When the Japanese invaded China in 1937 the world chose not to respond to reports of atrocities that were themselves biblical in magnitude. In one of the most perfect examples of repeated cosmic irony, John Rabe, a member of Germany’s Nazi party became the “Angel” or “Living Buddha of Nanjing” alongside its “goddess” an American Christian missionary by the name of Minnie Vautrin. After being rebuffed by their respective diplomatic liaisons they established the “safe zone” that saved people from being tortured, burned alive, buried alive, decapitated, bayoneted raped or shot for sport.
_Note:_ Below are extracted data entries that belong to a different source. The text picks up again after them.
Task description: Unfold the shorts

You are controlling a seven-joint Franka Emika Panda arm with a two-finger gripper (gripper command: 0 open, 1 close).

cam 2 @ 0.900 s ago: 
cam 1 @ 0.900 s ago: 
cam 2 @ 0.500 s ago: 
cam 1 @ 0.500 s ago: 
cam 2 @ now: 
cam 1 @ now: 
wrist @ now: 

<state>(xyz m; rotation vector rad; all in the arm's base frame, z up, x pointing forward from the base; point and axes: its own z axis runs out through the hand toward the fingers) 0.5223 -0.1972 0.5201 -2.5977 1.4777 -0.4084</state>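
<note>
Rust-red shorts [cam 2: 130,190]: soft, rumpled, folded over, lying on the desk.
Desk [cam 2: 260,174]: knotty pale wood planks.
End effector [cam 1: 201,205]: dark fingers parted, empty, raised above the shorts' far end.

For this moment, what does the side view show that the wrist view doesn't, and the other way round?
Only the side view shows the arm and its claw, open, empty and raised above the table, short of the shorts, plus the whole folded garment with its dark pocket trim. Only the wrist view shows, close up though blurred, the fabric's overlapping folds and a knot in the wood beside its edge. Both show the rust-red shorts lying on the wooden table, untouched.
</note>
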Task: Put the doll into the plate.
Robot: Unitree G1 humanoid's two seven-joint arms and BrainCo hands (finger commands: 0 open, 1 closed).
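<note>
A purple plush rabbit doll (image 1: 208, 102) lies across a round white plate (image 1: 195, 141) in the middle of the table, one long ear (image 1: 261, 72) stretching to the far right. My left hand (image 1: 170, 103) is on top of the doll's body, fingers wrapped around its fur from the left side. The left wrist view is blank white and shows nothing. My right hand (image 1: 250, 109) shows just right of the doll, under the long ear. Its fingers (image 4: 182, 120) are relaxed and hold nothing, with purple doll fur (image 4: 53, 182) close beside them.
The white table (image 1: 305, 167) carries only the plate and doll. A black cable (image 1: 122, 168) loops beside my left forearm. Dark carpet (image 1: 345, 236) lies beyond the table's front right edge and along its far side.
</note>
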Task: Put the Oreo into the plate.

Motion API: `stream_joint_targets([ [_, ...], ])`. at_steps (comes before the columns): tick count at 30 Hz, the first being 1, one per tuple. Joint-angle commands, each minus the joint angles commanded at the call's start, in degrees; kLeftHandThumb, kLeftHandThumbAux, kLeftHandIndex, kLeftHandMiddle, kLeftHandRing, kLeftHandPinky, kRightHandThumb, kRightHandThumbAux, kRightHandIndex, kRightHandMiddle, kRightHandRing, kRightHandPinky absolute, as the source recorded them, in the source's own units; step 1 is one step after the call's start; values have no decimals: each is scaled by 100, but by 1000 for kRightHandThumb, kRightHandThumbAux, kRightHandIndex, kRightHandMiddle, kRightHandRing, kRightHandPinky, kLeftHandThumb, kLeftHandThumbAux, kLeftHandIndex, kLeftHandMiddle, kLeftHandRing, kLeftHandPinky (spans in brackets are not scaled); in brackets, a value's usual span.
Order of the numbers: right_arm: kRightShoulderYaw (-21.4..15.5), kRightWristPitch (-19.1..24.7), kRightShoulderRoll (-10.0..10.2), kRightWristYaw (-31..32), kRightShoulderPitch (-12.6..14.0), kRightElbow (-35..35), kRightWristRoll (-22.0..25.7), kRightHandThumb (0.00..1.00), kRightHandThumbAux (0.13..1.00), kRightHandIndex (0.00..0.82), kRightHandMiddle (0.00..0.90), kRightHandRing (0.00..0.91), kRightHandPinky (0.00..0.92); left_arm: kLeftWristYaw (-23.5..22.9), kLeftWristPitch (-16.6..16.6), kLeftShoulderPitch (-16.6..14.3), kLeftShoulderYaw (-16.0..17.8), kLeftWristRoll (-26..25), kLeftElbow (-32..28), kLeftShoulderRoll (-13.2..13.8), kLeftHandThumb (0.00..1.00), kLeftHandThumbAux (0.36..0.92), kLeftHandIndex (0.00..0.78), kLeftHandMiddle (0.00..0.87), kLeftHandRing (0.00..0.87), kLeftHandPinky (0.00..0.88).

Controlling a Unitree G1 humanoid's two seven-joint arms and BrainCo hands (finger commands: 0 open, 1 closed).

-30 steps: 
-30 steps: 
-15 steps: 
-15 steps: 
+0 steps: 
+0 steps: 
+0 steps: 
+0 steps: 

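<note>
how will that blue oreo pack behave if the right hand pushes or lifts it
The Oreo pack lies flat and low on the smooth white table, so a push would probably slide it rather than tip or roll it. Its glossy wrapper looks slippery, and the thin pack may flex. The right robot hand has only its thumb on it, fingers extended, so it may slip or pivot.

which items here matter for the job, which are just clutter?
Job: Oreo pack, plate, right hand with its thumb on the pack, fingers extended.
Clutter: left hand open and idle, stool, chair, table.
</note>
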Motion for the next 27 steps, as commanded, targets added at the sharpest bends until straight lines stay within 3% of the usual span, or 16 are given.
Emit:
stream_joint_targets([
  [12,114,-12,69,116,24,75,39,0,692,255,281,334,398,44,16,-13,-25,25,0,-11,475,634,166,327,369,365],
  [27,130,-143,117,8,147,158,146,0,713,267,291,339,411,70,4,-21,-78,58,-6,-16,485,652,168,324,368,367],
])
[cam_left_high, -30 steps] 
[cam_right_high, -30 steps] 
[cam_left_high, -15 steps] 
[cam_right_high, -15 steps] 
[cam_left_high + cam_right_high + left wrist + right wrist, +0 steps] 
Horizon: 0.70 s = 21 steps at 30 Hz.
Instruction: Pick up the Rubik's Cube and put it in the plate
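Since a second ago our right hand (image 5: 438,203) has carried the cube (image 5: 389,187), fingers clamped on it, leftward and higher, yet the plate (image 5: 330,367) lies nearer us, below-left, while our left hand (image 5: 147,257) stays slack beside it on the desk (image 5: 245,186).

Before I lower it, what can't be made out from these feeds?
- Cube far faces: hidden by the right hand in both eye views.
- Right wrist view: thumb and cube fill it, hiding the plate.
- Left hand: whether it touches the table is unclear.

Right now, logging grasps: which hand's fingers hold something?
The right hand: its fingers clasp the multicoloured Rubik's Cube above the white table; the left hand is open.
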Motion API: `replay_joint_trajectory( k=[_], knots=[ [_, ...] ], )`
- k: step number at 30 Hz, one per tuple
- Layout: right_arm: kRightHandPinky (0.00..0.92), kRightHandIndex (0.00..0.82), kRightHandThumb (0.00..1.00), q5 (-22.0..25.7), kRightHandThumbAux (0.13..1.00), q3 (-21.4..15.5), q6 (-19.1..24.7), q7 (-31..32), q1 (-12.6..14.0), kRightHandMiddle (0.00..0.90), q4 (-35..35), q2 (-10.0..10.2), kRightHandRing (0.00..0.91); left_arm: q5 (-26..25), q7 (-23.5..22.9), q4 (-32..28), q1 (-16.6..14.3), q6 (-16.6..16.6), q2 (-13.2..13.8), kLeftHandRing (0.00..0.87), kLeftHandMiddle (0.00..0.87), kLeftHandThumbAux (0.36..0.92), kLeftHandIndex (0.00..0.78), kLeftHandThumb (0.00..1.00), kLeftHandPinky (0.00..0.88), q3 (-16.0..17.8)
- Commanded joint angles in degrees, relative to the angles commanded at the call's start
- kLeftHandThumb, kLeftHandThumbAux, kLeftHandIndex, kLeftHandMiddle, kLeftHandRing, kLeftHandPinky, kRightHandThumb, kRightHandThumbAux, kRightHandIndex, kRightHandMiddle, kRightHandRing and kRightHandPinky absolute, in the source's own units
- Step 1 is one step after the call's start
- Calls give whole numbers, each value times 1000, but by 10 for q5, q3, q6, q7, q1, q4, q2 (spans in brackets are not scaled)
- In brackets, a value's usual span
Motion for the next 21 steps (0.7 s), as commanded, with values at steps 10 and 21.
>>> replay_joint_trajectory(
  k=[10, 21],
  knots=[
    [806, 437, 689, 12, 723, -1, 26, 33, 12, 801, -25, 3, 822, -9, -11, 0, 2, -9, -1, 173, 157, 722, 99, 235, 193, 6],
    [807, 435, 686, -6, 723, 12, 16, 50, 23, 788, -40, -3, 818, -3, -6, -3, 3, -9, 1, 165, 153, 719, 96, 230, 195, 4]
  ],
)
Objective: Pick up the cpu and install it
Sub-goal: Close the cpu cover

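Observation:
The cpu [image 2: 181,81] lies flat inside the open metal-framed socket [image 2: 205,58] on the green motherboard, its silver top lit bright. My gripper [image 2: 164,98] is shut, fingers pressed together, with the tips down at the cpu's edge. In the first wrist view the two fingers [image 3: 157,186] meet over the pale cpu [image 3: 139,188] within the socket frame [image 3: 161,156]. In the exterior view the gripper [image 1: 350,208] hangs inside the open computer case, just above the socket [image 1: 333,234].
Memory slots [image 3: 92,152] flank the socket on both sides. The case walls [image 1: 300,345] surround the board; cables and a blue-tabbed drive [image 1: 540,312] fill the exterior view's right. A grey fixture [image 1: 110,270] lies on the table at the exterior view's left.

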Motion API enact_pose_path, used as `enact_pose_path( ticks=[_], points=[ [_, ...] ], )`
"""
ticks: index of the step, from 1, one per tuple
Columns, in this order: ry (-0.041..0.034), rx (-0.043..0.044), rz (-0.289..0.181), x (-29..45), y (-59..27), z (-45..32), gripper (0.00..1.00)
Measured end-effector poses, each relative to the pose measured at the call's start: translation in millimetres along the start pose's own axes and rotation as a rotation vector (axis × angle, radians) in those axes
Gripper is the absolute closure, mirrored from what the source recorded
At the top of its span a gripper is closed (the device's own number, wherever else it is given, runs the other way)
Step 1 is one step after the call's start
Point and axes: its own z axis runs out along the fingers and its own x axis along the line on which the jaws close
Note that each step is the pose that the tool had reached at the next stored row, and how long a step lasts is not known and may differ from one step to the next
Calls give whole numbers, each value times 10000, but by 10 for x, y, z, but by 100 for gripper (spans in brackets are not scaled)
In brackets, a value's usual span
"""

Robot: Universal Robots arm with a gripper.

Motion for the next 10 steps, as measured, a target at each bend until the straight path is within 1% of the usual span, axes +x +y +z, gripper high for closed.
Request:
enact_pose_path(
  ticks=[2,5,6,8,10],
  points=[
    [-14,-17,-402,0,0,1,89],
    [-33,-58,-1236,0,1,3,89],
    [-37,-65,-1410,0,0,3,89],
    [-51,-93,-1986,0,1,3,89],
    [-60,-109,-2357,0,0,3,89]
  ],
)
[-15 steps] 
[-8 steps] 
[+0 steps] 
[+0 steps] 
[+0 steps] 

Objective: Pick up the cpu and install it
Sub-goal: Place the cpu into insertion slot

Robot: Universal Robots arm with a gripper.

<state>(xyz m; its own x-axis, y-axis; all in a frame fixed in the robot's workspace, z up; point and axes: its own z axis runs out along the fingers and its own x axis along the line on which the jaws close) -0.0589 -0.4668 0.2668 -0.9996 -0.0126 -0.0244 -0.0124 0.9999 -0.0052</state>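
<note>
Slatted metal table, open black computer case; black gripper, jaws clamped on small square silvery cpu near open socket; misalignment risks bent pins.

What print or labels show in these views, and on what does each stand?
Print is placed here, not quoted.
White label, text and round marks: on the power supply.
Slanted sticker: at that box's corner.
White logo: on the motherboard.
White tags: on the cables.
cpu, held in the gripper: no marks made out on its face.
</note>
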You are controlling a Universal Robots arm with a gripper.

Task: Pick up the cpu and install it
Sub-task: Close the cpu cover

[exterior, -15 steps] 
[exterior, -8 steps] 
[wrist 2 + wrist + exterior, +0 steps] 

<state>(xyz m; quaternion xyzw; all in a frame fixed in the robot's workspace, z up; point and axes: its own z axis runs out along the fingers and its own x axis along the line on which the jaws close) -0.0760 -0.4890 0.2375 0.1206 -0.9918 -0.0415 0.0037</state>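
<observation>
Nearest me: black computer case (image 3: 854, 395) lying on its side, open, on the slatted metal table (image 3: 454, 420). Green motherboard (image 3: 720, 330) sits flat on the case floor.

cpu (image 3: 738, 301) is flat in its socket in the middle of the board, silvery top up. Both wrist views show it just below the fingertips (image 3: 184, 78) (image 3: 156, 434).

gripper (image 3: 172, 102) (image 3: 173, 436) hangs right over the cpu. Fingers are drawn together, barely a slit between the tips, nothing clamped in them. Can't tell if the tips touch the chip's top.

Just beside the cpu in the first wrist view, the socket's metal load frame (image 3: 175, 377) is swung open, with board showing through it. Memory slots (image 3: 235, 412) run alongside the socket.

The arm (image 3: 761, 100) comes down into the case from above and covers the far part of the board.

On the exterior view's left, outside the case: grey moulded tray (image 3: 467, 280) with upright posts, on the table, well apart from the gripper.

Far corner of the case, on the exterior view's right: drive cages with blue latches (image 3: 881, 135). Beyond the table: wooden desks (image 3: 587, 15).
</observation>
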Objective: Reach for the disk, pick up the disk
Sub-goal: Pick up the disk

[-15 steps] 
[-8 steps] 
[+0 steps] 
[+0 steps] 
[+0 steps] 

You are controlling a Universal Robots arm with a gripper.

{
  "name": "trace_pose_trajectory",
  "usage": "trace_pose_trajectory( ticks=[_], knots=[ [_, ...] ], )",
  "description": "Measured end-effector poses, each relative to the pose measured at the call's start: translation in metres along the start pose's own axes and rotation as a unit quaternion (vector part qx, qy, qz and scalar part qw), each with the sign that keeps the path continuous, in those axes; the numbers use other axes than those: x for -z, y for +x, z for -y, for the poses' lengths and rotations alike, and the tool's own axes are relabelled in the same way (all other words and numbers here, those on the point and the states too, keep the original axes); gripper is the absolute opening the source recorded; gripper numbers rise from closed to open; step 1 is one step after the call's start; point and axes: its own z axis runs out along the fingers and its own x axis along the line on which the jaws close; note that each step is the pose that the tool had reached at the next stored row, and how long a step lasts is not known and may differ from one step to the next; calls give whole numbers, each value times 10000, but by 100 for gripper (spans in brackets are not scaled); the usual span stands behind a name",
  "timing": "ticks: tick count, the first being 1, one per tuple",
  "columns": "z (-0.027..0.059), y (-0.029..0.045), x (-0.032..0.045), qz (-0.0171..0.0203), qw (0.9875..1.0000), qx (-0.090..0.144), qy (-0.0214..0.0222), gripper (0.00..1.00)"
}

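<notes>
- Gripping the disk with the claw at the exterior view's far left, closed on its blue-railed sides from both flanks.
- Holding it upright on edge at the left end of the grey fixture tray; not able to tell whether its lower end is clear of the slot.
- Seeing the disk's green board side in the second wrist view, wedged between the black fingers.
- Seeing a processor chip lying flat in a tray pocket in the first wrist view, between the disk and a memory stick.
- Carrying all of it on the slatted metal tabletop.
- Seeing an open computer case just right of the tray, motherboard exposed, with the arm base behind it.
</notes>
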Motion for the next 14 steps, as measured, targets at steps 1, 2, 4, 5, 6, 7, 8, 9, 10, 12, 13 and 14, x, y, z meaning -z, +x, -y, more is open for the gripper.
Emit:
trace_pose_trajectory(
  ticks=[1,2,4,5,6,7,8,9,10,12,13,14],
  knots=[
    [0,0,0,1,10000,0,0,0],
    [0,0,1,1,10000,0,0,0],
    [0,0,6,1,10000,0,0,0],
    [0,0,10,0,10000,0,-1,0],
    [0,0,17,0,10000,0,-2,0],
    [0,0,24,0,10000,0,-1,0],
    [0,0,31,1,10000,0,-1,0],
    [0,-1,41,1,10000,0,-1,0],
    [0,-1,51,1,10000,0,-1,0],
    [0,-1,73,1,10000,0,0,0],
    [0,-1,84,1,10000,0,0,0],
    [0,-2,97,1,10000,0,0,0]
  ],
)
They acted for God, or in God’s stead, as the behavioral contagion of evil spread throughout the occupying Japanese Army.  Further sad irony is the later suicide of Vautrin, attributed to Post Traumatic Stress, and the death of an impoverished and sick Rabe.  Rabe was arrested by his own party for his involvement in Nanjing, and then tried after the war for his earlier Nazi affiliation depleting his resources, devastating his health and forcing him to live in poverty.

Too, there was a small tribute to Iris Chang the author of the book The Rape of Nanking. She, to paraphrase Steinbeck, dredged into the light the horrors of Nanjing so thoroughly and unashamedly that the Japanese banned her book citing minor factual discrepancies with their own records. Chang’s death by suicide in 2004 is a lightning rod for controversy: despite psychological treatment for depression and three separate suicide notes, it was thought by many conspiracy theorists that Chang was murdered for endlessly embarrassing the Japanese such as she did by advocating congressional demands for Japanese apologies and confrontations on national TV with the Japanese ambassador. The documentary based on her book and released in 2007 was dedicated to Chang and can be viewed at the memorial.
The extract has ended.